Vedeva Kostja ogni giorno. Il ragazzino non aveva più paura, sorrideva. E al cuore di Anna sussultava. Non poteva sbagliarsi. Ma… troppe domande senza risposta. Vasia non era lì accanto a chiederlo: sapeva lui come si erano svolte le esequie del secondo gemello, se l’avesse visto vivo. Dieci giorni dopo, Andrej arrivò. Anna era sull’orlo del crollo. Non si poteva tenere nascosto nulla — l’intero orfanotrofio mormorava.

— An’, a dire il vero non ne ho mai sentito parlare — disse Andrej —. Kostja è tuo figlio? Il dottore che ha assistito al parto ha detto che il bambino è nato morto. Quando hanno scoperto che era vivo, non hanno riconosciuto l’errore e l’hanno lasciato lì. Ormai eri già stata dimessa… La procura sta indagando, quindi stai tranquilla e non immischiarti.

— Kostik, davvero sei tu il mio bambino! — all’improvviso sbucò un ragazzino dalla porta, probabilmente aveva ascoltato tutto. Corse lungo il corridoio, gridando. I bambini uscirono dalle stanze e alla fine del corridoio c’era Kostja: lo guardò. Lei non riusciva a muoversi, tutto il corpo le faceva male. Infine si fece coraggio, avanzò, poi corse.

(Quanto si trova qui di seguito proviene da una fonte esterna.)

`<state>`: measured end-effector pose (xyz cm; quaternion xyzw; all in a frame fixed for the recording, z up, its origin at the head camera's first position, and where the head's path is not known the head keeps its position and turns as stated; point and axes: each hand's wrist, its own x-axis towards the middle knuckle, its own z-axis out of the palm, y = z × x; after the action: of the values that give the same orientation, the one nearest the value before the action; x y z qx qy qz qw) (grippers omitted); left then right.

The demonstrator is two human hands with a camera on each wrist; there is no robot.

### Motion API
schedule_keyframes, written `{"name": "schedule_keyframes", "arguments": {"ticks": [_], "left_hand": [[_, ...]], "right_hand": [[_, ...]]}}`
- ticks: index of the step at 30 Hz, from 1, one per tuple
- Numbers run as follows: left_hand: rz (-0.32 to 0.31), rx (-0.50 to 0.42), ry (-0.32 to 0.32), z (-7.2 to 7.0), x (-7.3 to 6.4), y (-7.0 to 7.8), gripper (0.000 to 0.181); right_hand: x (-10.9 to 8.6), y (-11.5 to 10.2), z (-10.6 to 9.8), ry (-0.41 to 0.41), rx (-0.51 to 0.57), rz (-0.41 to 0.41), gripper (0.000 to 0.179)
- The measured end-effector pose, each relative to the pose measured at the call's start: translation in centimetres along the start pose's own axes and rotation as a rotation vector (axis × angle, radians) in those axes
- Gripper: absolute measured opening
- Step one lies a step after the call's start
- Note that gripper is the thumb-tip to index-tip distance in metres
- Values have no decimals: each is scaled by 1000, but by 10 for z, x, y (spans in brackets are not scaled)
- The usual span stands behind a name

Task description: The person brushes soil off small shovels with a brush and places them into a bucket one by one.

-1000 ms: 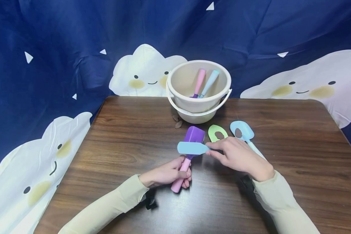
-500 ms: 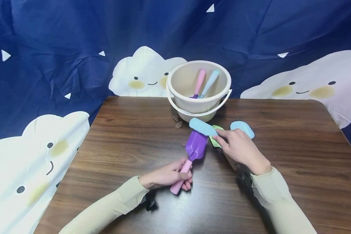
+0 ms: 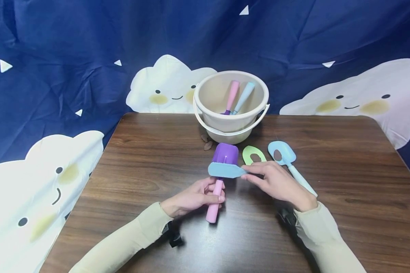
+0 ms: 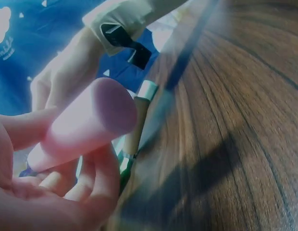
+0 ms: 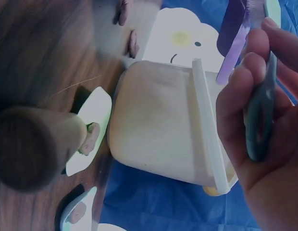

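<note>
My left hand (image 3: 194, 197) grips the pink handle of a toy shovel (image 3: 225, 153) with a purple blade, held over the table; in the left wrist view the pink handle (image 4: 86, 122) lies across the fingers. Between thumb and fingers, my right hand (image 3: 276, 182) pinches a light blue brush (image 3: 225, 170), which lies across the lower part of the purple blade in the head view. Up close in the right wrist view, the brush's looped handle (image 5: 261, 110) runs into the palm and its bristles (image 5: 256, 10) show beside the purple blade (image 5: 234, 36).
A cream bucket (image 3: 232, 123) stands at the table's back, with a pink handle (image 3: 232, 94) and a blue handle (image 3: 244, 96) inside. A green shovel (image 3: 247, 152) and a blue shovel (image 3: 287, 151) lie nearby, bearing brown clumps. More brown lumps (image 3: 208, 145) lie by the bucket.
The brush moves from the lower blade up to its far end, then back toward the handle. The left hand now holds the shovel more upright in view, its blade shifted slightly up.
</note>
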<state>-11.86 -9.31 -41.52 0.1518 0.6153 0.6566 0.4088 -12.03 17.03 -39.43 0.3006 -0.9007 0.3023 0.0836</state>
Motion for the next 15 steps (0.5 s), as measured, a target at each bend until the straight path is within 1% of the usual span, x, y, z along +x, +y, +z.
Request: {"name": "schedule_keyframes", "arguments": {"ticks": [4,7,11,15], "left_hand": [[26,10,12,-1,0,-1,38],[36,38,20,-2,-1,-3,38],[33,93,5,-1,-1,-6,35],[32,125,-7,1,-1,-9,30]], "right_hand": [[-1,6,1,-8,23,41,30],[0,10,-1,-2,31,97,28],[2,15,-6,35,-18,181,28],[5,14,-10,51,-80,251,35]]}}
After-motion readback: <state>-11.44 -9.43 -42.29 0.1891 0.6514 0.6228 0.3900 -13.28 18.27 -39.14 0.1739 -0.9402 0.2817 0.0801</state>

A metà corridoio si incontrarono: lei cadde in ginocchio, lo abbracciò, pianse.

Portò via Kostja subito. Alle deboli resistenze del direttore rispose:

— Mi prende in giro? Mio figlio mi è stato tolto, e io non ne sapevo nulla! E ora, secondo qualche legge, non potete darmelo indietro? Assurdo!

Andrej guidava l’auto, guardandola ogni tanto nello specchietto — lei, e Kostja addormentato.

— Dove andiamo? Al cimitero?

Ad Andrej non parve strano. La comprendeva. Si fermarono presso un bel monumento, e Anna disse piano:

— Qui ci sono tuo padre e tuo fratello. Siete gemelli… Sono morti in un incidente cinque anni fa.

Anna era già uscita oltre la recinzione, e Andrej si trattenne. Lei lo fissò sorpresa.

— Non ti ho conosciuto — disse lui, fissando il monumento — ma penso che tu sia una brava persona. Senza Anna non avresti resistito. Permettimi… permettimi di renderla felice. Forse non come lui, ma farò del mio meglio.

Anna abbozzò un leggero sorriso. Ora era finalmente serena. Andrej era il suo uomo. No, non sarebbe più stata felice come prima. Ma non sarebbe più stata una donna cupa, bensì una moglie felice e una madre gioiosa.